The ongoing remotification of warfare goes hand in hand with an increasing privatization of military activities. Whether directly, e. g. through Private Military and Security Companies (PMSCs), or more indirectly, e. g. through the provision of surveillance, maintenance or logistics services, more and more war-related activities are now being taken over by private actors. The causes, realities, and implications of these developments are subject of numerous scholarly as well as policy-focused works, and their immense importance for modern warfare is widely accepted. It seems therefore important to consider them within the context of the ‘fifth-generation warfare’ in order to understand how the ongoing autonomation of weapon systems and war tools, affects and is affected by the privatization.
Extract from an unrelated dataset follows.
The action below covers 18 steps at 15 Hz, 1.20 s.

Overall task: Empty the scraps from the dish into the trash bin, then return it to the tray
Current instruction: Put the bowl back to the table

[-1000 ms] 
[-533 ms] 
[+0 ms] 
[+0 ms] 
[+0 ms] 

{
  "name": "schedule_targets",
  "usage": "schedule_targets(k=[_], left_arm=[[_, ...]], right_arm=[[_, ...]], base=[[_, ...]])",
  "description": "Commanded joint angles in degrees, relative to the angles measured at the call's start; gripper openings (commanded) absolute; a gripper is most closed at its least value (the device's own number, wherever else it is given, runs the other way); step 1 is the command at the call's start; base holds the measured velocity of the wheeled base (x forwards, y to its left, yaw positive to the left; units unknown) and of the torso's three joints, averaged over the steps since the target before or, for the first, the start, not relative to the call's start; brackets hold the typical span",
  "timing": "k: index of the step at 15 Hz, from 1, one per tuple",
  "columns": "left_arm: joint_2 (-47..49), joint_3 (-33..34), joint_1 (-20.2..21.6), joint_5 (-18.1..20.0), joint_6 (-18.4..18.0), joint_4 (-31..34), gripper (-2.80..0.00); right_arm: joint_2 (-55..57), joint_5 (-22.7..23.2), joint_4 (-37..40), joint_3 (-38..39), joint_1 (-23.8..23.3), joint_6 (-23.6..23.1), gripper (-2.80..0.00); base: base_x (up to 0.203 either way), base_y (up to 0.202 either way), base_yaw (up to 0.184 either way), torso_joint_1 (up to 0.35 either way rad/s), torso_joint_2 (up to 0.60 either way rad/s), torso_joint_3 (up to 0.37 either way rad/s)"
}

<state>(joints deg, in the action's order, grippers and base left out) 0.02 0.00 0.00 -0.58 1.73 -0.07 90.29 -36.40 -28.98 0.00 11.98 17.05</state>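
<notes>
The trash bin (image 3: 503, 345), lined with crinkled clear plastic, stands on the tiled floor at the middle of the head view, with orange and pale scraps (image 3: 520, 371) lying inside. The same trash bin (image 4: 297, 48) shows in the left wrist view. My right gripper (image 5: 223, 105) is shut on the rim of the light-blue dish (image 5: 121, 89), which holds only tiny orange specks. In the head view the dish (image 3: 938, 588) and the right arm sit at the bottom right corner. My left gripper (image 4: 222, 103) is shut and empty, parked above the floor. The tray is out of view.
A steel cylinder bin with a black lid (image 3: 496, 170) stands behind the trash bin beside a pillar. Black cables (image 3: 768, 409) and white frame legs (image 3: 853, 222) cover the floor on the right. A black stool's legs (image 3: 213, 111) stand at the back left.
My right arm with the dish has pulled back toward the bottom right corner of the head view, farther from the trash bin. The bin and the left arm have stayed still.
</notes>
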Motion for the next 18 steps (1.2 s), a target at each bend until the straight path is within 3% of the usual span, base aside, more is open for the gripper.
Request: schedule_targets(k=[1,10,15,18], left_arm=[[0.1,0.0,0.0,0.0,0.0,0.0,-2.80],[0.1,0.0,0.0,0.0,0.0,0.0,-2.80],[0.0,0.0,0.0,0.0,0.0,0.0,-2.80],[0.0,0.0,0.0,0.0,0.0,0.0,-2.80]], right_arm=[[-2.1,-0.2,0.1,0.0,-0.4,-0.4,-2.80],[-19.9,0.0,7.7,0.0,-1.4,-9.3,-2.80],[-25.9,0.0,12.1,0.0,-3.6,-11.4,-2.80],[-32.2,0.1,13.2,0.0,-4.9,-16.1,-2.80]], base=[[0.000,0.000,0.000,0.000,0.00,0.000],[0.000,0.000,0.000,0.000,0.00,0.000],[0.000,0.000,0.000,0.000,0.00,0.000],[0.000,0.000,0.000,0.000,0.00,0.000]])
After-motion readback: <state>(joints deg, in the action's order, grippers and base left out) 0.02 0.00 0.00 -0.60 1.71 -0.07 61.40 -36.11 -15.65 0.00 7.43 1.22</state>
In his paper ‘Contractors or robots? Future warfare between privatization and automation’ (2022), Antonio Calcara, political scientist at the University of Antwerp, provides interesting food for thought on this very question. On the one hand, he notes, the automation of war-related processes in many cases increases their complexity or at least their technological requirements, and therefore exceeds the expertise of conventional militaries leading to increased private involvement. For instance, Silicon Valley not only develops and provides new military technology, but in many cases also accompanies its implementation and maintenance. On the other hand, dr. Calcara points out, that it is primarily non-lethal processes that are being automated today, such as logistical planning. Based on the assumption that it is particularly these activities that are already predominantly performed by the private sector, it follows for him that an automation would (if at all) mainly replace other private actors in today’s warfare supply chains and thereby not lead to an increase in privatization. However, this does not address recent reports that commercial actors are increasingly playing an important role in automating the kill chain. A case in point is Palantir Technologies, a Silicon Valley-based surveillance company specializing in data analytics, which, according to its CEO, has become “responsible for most of the targeting in Ukraine”.[1]
Without fully resolving this tension, the paper provides important first thoughts on the interplay of privatization and automation in warfare, which has so far not played a major role in both scholarly and public debates around remote, proxy, autonomous, and robotic warfare. It therefore finishes with a call for deeper, empirical engagement with this interplay, which we would like to echo. Not only to enable an understanding of future actor constellations and accountabilities, but also to draw attention to the danger of an unregulated and uncontrolled way of warfare.